It has been announced that Outward Bound Singapore (OBS) will be developing a new campus on Coney Island ("$250m Outward Bound campus for Coney Island"; March 25).
I have no doubt about OBS' record of building confidence, outdoor skill and teamwork in the youngsters who have gone through its outdoor adventure education (OAE) programmes.
I have seen the benefits of its Back To Basics programme and would be excited to see it extend its OAE principles to a "Back To Nature" programme.
Currently, the young unplug from technology during OBS programmes.
The new OBS campus on Coney Island is a golden opportunity to also provide a living environment where the young would be able to immerse themselves in nature.
Imagine sleeping with the sound of crickets and frogs, and waking up to the songs of birds and a forest staring back at you.
It would be great if the built environment in this new campus allows this to happen.

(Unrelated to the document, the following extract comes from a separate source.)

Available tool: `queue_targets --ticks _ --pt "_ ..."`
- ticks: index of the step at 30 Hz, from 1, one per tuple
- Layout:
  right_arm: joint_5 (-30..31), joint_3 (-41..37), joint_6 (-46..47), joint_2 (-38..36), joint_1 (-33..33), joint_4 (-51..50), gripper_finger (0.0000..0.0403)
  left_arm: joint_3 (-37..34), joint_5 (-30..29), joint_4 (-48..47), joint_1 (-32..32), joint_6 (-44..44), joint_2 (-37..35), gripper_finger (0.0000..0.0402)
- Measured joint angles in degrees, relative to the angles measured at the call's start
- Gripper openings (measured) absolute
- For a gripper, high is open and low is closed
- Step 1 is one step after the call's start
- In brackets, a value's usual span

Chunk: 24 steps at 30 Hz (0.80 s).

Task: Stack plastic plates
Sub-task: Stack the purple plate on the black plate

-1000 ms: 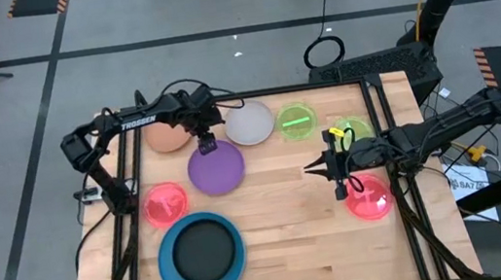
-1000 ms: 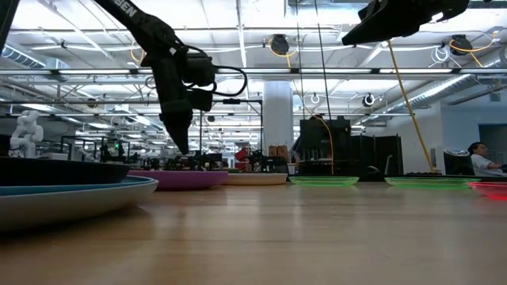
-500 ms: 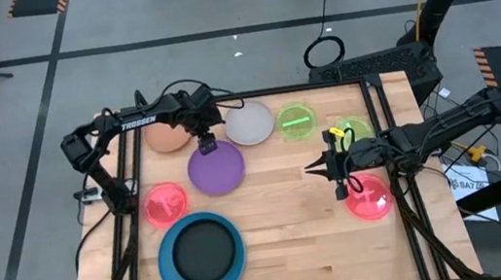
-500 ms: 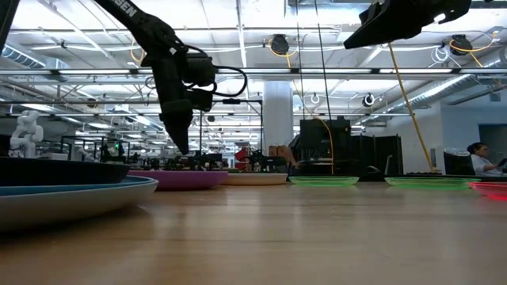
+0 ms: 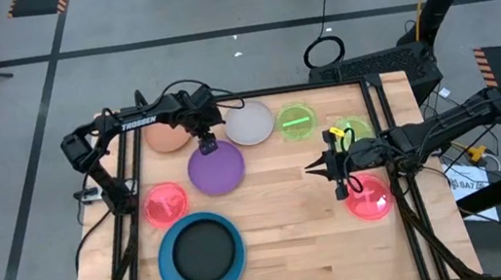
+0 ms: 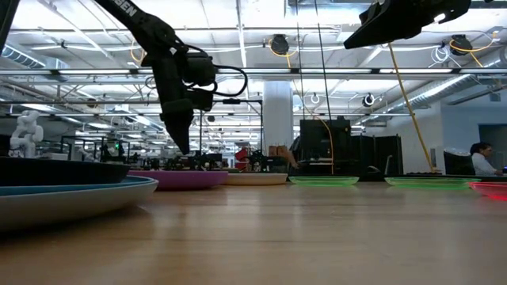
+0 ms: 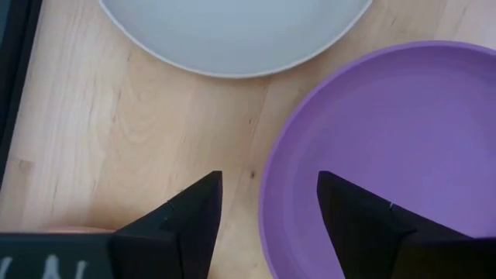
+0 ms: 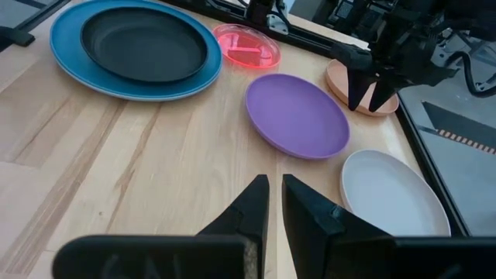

It would do the young, brought up in our urban world, a big favour.
Some have called this urban disconnection with the natural world "nature-deficit disorder".
Our young need to reconnect with their senses - sight, hearing, smell and touch - through nature. I am certain that elements of nature appreciation and environmental education can be embedded into OAE programmes.
We should take every opportunity to bring out the beauty, connections and importance of taking care of the natural environment, including the protection of wild habitats. A week at OBS will not save the earth, but I am hopeful that it would instil in our youngsters a sense of wonder and appreciation for the outdoors and nature.
With appreciation comes love and with love comes caring and the desire to do something.
It would start on the small island of Coney and extend to the big island of Singapore.